### What the exercise asks
The line containing "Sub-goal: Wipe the" marks the end: restate word for word every line from the first line of the entries below through that one.

Data excerpts
####

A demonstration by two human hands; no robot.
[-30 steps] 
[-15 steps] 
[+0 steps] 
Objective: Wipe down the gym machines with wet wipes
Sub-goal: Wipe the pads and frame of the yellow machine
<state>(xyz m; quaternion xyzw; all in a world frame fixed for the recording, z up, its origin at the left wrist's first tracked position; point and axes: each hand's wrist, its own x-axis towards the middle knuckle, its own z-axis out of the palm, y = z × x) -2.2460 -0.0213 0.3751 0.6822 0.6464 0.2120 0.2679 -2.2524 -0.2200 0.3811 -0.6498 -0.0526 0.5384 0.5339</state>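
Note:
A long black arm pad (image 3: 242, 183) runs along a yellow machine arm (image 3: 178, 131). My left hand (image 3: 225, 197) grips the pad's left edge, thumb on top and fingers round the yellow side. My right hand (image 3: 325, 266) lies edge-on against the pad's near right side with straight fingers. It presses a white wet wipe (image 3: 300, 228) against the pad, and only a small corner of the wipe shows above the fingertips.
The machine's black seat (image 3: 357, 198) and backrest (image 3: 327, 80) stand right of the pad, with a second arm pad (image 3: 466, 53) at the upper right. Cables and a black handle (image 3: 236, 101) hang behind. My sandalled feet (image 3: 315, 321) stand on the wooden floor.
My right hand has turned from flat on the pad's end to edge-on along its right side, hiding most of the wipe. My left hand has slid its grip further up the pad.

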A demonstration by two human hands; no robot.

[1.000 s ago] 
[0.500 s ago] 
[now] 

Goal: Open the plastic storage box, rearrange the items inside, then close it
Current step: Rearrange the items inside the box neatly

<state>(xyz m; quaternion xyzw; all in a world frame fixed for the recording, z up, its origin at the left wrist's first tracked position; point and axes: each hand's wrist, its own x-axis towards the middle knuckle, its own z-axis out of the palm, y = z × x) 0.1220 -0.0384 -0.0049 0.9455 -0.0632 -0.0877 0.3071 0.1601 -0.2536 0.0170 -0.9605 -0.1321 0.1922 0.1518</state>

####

### Solution to this task
A demonstration by two human hands; no robot.
[-30 steps] 
[-15 steps] 
[+0 steps] 
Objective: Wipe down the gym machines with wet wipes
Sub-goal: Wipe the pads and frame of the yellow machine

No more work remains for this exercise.